ECMWF = “European Centre for Medium-Range Weather Forecasts”
https://www.ecmwf.int/en/forecasts/dataset/ecmwf-reanalysis-v5
“ERA5 provides hourly estimates of a large number of atmospheric, land and oceanic climate variables. The data cover the Earth on a 30km grid and resolve the atmosphere using 137 levels from the surface up to a height of 80km.”
“ERA5 combines vast amounts of historical observations into global estimates using advanced modelling and data assimilation systems.”
Variables#
Hundreds of output variables for each hourly timestep.

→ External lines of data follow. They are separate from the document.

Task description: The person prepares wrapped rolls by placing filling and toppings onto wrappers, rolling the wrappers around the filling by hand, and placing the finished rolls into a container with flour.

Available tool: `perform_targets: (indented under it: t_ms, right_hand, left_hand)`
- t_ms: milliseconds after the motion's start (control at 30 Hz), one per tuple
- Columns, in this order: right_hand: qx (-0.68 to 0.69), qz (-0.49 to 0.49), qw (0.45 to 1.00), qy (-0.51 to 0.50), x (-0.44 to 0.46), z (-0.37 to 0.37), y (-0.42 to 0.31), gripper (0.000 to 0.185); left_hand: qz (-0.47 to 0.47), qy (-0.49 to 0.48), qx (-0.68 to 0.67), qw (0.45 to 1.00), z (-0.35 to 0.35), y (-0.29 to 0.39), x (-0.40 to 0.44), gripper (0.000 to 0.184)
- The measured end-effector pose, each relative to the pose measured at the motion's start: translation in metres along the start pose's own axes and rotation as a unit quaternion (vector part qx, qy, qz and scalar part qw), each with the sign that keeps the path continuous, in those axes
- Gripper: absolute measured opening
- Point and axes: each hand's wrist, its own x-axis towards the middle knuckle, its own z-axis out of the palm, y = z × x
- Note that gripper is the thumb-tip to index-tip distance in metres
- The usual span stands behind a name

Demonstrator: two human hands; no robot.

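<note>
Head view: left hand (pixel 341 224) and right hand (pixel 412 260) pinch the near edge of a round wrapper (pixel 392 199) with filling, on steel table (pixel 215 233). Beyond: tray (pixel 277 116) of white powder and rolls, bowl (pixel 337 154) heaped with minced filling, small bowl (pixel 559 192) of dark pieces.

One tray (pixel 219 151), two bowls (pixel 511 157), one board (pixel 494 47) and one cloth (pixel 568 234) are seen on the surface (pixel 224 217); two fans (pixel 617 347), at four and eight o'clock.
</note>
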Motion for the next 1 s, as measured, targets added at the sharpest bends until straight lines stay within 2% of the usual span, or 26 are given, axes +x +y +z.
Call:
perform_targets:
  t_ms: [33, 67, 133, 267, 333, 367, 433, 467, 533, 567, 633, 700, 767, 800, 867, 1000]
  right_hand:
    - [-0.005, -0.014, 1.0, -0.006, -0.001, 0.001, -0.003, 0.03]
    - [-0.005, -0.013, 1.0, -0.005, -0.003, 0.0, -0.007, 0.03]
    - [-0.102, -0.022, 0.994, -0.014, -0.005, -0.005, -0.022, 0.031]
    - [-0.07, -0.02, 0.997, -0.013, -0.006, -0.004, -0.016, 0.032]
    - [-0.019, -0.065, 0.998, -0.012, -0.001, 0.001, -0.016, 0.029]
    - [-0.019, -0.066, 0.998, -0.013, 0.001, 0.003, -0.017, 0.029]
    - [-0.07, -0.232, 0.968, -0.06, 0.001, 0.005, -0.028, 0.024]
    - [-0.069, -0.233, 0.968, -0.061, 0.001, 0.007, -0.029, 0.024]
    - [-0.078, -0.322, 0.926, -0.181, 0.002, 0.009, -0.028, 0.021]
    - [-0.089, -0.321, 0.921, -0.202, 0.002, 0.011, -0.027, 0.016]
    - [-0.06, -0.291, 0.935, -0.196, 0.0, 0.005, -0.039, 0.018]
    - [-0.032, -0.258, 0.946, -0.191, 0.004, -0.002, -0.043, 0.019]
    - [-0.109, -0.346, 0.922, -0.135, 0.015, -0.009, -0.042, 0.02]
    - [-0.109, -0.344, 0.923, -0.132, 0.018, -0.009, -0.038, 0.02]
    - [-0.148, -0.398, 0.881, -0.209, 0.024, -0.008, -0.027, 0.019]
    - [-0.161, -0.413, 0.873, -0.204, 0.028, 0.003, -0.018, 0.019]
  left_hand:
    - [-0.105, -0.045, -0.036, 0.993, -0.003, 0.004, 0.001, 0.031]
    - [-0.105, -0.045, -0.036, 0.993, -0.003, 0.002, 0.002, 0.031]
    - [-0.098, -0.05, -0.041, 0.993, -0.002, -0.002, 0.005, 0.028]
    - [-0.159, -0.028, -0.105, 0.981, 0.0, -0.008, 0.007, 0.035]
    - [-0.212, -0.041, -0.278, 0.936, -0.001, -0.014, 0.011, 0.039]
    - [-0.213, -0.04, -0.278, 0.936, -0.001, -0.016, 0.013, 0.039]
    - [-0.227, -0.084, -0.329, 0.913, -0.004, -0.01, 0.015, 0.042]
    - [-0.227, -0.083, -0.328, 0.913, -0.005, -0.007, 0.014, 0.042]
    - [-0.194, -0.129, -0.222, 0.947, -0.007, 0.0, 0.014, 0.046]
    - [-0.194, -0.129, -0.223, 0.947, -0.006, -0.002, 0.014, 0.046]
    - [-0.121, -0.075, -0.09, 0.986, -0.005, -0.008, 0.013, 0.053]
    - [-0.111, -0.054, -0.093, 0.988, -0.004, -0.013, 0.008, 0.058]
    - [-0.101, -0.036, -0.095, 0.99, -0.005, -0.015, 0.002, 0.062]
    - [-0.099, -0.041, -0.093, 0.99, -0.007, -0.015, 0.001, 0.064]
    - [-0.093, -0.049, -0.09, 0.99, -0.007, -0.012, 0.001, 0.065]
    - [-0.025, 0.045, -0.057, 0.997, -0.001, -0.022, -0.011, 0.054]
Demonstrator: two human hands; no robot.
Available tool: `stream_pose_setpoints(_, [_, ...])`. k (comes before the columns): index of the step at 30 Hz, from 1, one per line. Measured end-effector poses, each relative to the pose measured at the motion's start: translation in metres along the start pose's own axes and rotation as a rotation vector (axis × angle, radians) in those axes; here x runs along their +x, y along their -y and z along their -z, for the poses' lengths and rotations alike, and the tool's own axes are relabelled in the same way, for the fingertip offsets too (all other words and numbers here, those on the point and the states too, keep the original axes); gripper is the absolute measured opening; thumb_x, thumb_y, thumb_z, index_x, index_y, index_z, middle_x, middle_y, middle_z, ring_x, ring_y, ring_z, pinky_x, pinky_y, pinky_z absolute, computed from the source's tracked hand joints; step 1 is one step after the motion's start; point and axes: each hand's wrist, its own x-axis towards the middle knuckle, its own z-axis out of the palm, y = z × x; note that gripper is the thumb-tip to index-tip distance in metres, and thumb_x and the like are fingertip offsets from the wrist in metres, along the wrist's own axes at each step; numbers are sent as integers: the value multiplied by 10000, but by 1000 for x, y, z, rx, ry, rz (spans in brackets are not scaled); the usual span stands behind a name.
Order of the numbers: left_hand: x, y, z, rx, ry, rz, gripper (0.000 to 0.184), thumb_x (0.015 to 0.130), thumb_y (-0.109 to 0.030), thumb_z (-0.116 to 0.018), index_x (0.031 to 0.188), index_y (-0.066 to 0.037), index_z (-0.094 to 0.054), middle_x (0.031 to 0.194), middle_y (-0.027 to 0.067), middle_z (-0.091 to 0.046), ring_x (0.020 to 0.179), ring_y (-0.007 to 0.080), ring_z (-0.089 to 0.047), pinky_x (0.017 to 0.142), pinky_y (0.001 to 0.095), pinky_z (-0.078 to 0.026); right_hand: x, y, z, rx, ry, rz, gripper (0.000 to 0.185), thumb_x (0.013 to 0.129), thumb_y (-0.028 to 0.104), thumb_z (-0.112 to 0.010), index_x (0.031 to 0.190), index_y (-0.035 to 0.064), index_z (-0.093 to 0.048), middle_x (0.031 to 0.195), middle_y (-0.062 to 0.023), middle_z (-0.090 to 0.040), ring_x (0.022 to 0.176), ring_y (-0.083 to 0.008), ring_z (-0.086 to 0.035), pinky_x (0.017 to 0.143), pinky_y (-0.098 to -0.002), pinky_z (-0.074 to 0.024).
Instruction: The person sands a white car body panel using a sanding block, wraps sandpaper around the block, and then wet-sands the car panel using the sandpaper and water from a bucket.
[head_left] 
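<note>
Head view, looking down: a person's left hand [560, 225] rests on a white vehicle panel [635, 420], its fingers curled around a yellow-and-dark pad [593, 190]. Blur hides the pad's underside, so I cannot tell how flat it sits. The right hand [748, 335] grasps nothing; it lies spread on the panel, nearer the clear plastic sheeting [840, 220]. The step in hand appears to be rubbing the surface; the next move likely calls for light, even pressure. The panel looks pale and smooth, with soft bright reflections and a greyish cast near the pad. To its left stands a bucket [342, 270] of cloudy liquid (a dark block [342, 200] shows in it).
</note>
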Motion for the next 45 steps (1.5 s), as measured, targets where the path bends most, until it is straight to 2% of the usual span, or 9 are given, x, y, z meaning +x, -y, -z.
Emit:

See a list of all of the available variables:
https://apps.ecmwf.int/codes/grib/param-db
Resolution#
The ERA5 HRES (High Resolution) data have a native resolution of 0.28125 degrees (31km)
https://confluence.ecmwf.int/display/CKB/ERA5%3A+What+is+the+spatial+reference
The ERA5-Land data have a native resolution of 9 km (~0.08°)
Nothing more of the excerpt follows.